* Task objective *
Your answer must be an exact copy of the records below, with every picture left out.

Stored data:
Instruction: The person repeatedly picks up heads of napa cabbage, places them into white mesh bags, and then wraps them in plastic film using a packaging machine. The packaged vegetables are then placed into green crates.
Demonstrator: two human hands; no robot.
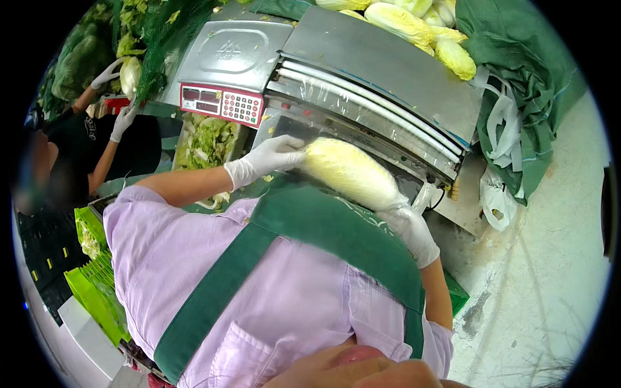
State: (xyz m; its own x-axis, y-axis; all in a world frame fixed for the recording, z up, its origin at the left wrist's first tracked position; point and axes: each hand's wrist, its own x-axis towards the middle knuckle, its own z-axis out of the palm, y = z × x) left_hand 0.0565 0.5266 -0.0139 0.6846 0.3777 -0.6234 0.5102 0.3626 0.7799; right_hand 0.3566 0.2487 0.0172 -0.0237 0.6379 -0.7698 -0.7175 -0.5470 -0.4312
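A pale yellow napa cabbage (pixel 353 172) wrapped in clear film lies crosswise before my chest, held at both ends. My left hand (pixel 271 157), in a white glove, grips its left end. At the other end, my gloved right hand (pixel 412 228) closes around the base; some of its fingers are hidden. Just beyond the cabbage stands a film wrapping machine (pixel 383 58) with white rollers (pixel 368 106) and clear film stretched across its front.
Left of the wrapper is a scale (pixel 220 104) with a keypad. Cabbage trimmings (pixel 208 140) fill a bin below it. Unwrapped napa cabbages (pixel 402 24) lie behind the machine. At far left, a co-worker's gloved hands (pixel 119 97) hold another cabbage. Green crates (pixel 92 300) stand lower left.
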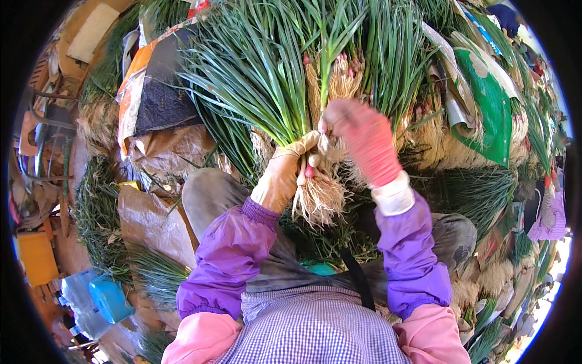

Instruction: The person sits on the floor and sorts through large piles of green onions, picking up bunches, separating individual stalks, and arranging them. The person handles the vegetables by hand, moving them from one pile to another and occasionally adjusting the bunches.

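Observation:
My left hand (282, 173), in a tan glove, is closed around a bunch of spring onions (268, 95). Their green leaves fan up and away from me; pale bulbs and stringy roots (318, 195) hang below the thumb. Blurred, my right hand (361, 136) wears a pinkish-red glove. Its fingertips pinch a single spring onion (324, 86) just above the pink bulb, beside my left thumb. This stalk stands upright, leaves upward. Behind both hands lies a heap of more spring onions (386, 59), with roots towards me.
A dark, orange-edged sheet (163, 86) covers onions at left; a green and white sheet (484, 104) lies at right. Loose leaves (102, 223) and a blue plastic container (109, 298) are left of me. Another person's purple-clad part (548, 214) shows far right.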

* Result *
Instruction: The person repeatedly picks up heads of napa cabbage, places them into white mesh bags, and then wraps them in plastic film using a packaging machine. The packaged vegetables are then placed into green crates.
Demonstrator: two human hands; no robot.
State: (xyz m; its own x-axis, y-axis; all in a world frame fixed for the recording, z up, its origin at the left wrist's first tracked position; point and axes: each hand's wrist, its own x-axis towards the middle knuckle, its own z-axis out of the palm, y = z × x) left_hand 0.0565 0.5266 -0.0139 0.6846 0.3777 -0.6234 0.5102 0.3626 0.7799; right_hand 0.3566 0.2487 0.0172 -0.0237 0.6379 -0.7698 -0.7175 -0.5470 -0.4312
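A pale yellow napa cabbage (pixel 353 172) wrapped in clear film lies crosswise before my chest, held at both ends. My left hand (pixel 271 157), in a white glove, grips its left end. At the other end, my gloved right hand (pixel 412 228) closes around the base; some of its fingers are hidden. Just beyond the cabbage stands a film wrapping machine (pixel 383 58) with white rollers (pixel 368 106) and clear film stretched across its front.
Left of the wrapper is a scale (pixel 220 104) with a keypad. Cabbage trimmings (pixel 208 140) fill a bin below it. Unwrapped napa cabbages (pixel 402 24) lie behind the machine. At far left, a co-worker's gloved hands (pixel 119 97) hold another cabbage. Green crates (pixel 92 300) stand lower left.
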
Instruction: The person sits on the floor and sorts through large piles of green onions, picking up bunches, separating individual stalks, and arranging them. The person handles the vegetables by hand, moving them from one pile to another and occasionally adjusting the bunches.

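Observation:
My left hand (282, 173), in a tan glove, is closed around a bunch of spring onions (268, 95). Their green leaves fan up and away from me; pale bulbs and stringy roots (318, 195) hang below the thumb. Blurred, my right hand (361, 136) wears a pinkish-red glove. Its fingertips pinch a single spring onion (324, 86) just above the pink bulb, beside my left thumb. This stalk stands upright, leaves upward. Behind both hands lies a heap of more spring onions (386, 59), with roots towards me.
A dark, orange-edged sheet (163, 86) covers onions at left; a green and white sheet (484, 104) lies at right. Loose leaves (102, 223) and a blue plastic container (109, 298) are left of me. Another person's purple-clad part (548, 214) shows far right.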

This output requires nothing further.